Le médecin du travail peut-il transmettre son alerte au CSE ?
A la suite de notre article sur l’alerte en médecine du travail, paru dans le numéro de janvier, nous avons reçu plusieurs courriers de praticiens qui estimaient que nos réserves sur l’envoi de cette alerte aux représentants du personnel et à l’Inspection du travail n’étaient pas justifiées. Nous avons donc voulu en savoir plus.
« Si le destinataire de l’alerte est exclusivement l’employeur, l’action du médecin du travail se résume à un coup d’épée dans l’eau », déplore Benoît de Labrusse. Ce médecin du travail cite l’exemple d’une entreprise au sein de laquelle il a constaté une forte exposition aux poussières de silice. Pour des raisons de coût, l’employeur s’était abstenu de prendre des mesures de prévention collective. « J’ai transmis l’alerte à l’employeur et au CSE, qui a demandé immédiatement une réunion extraordinaire », se souvient-il. L’alerte, un outil permettant de signaler à l’employeur l’existence d’un risque pour la santé des salariés, est définie par l’article L. 4624-9 du Code du travail. Cet article précise que seules « les propositions et les préconisations du médecin du travail et la réponse de l'employeur » sont transmises au CSE, à l’Inspection du travail et aux agents des services de prévention des organismes de Sécurité sociale.

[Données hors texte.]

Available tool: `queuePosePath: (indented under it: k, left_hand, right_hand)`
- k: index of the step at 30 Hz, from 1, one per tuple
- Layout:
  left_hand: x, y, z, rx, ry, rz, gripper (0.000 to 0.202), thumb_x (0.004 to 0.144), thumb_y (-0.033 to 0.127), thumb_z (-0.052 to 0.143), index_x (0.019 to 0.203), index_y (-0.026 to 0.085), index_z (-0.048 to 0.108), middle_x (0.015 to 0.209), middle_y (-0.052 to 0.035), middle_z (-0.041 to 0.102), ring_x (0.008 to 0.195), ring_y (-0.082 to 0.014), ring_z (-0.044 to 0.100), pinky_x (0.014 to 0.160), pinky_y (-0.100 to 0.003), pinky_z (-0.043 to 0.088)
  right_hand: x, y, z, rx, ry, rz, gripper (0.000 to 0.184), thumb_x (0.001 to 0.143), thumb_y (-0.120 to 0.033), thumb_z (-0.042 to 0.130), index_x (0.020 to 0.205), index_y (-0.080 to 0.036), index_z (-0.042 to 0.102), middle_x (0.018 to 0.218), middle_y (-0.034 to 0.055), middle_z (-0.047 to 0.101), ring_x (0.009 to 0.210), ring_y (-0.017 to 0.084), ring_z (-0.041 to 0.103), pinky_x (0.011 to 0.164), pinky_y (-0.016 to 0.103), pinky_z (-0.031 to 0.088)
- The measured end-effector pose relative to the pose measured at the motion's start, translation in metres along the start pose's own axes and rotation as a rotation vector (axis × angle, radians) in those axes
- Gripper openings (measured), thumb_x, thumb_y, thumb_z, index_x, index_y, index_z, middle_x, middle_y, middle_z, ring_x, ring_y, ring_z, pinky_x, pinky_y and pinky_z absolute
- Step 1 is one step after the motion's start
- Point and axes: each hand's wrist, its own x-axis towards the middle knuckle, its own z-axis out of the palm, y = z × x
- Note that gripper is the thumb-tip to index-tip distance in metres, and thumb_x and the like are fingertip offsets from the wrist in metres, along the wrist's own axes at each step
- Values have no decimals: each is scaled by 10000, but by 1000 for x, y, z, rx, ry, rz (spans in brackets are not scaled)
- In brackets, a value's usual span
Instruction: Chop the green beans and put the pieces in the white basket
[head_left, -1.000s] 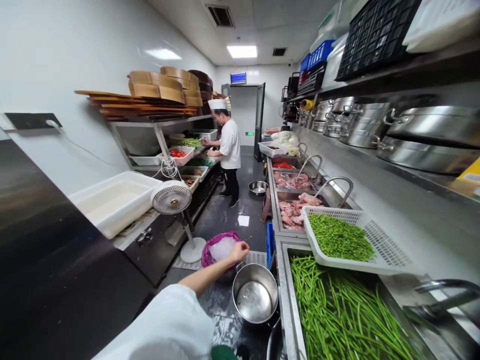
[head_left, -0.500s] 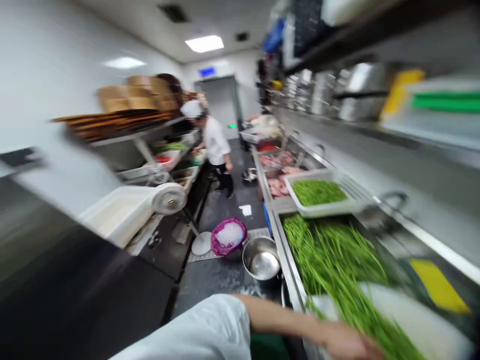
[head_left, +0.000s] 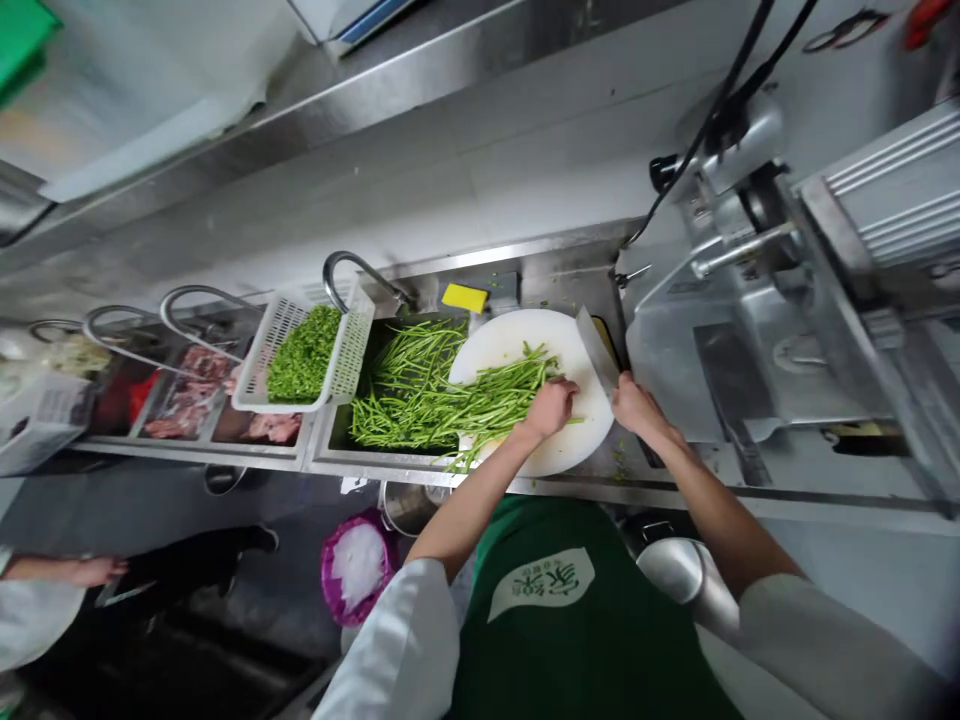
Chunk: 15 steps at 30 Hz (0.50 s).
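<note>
A round white cutting board (head_left: 581,445) lies across the counter, with long green vegetable stalks (head_left: 499,395) on its left half. My left hand (head_left: 553,405) rests at the right ends of the stalks, fingers curled in and closed on them. On the board's right side, my right hand (head_left: 634,403) is closed round the handle of a cleaver (head_left: 597,352). The blade stands clear of the stalks and points away from me. More stalks (head_left: 416,375) fill the sink left of the board. The cleaver's handle is mostly hidden by my fingers.
A white basket of chopped greens (head_left: 304,355) sits over the sinks, beside raw meat (head_left: 195,390). A yellow block (head_left: 464,298) lies behind the board. A slicing machine (head_left: 780,290) stands at right. A purple-rimmed bucket (head_left: 360,570) is on the floor. Another person's hand (head_left: 97,572) shows at lower left.
My view has swung right and down, from the aisle to the cutting board. Both hands and the cleaver are now visible; before, one blurred arm reached towards the stalks.
</note>
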Motion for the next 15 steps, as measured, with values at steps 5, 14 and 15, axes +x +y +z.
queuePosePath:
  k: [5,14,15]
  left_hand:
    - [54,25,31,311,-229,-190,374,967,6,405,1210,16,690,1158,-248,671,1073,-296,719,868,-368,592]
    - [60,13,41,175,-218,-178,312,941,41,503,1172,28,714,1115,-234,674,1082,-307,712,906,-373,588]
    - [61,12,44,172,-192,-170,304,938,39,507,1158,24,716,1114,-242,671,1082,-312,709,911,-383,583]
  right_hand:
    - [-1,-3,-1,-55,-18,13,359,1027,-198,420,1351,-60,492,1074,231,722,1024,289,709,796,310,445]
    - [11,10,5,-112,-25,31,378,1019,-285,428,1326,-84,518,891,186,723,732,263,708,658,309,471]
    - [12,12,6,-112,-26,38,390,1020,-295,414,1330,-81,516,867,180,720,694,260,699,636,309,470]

Refus de l’Inspection du travail
« L’employeur est le seul destinataire de l’alerte, le médecin ne peut la transmettre directement aux autres acteurs », analyse pour sa part Mélissa Menetrier, médecin du travail et auteure de l’article sur le fonctionnement de l’alerte, paru dans le numéro de janvier 2022 de Santé & Travail. D’après elle, une partie des inspecteurs du travail soutient que l’alerte est destinée uniquement aux employeurs. « Dans mon ancien service, nous avons demandé à l’inspecteur du travail si nous pouvions transmettre le contenu de l’alerte aux représentants du personnel. Cela a été un non catégorique », se rappelle Mélissa Menetrier.

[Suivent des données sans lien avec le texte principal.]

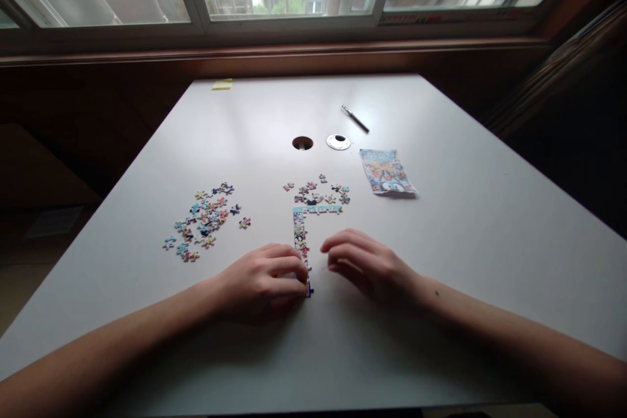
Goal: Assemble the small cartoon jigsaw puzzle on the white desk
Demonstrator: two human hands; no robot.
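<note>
An L-shaped run of joined jigsaw puzzle pieces (300, 234) lies on the white table, with a pale blue top row (318, 209) reaching right. My left hand (267, 279) is closed at the lower end of the left column, its fingertips on a dark blue jigsaw piece (310, 290); the fingers partly cover the column there. To the right of the column, my right hand (365, 261) hovers just above the table, fingers loosely bent and apart, with nothing visible in them. Several loose pieces (311, 187) lie just beyond the top row.
A heap of loose jigsaw pieces (206, 221) spreads at the left. A picture sheet (388, 171) lies at the right, with a pen (355, 119) behind it. Near the middle are a round table hole (302, 143) and its metal cover (338, 142). A yellow note (222, 84) sits at the far edge.
</note>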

Compte-tenu, d’une part, de l’ambiguïté du Code du travail et, d’autre part, de la multiplication des plaintes des employeurs devant le Conseil de l’ordre, les praticiens en santé au travail pourraient être dissuadés d’utiliser cet outil puissant pour inciter les entreprises à prendre des mesures de prévention. « Peu de médecins du travail font des alertes en bonne et due forme. Le plus souvent, ce sont de simples lettres aux employeurs », continue Benoît de Labrusse. Ce praticien, qui transmet systématiquement l’alerte aux représentants du CSE, voire à l’Inspection du travail, précise n’avoir jamais été ennuyé par quelque plainte. Une expérience qui ne peut toutefois être généralisée.
« J’ai toujours mis en copie de mes alertes aux employeurs les représentants du personnel et les syndicats, parfois également l’Inspection du travail. Cela m’a valu un procès devant le Conseil de l’ordre », témoigne Mireille Chevalier, médecin du travail à la retraite et ancienne secrétaire générale du Syndicat national des professionnels de la santé au travail (SNPST). Elle avait transmis son alerte au représentant syndical de la collectivité territoriale concernée par ce signalement.
Conseiller de l’employeur… et des salariés
Elle a été sanctionnée d’un avertissement par le conseil régional de l’Ordre, puis acquittée en appel par le conseil national. « Le Conseil de l’ordre a reconnu que le médecin pouvait légitimement mettre les syndicats de l’entreprise en copie de l’alerte. Un médecin du travail est en effet le conseiller de l’employeur mais aussi des salariés », ajoute-t-elle. Pour éviter aux médecins du travail de telles procédures, Mélissa Menetrier conseille à ses confrères d’informer les membres du CSE qu’une alerte a été lancée. Mais sans en dévoiler le contenu. Les élus du personnel peuvent alors demander le contenu de l’alerte à leur employeur, lequel est tenu de leur transmettre au regard de son devoir d’information du CSE.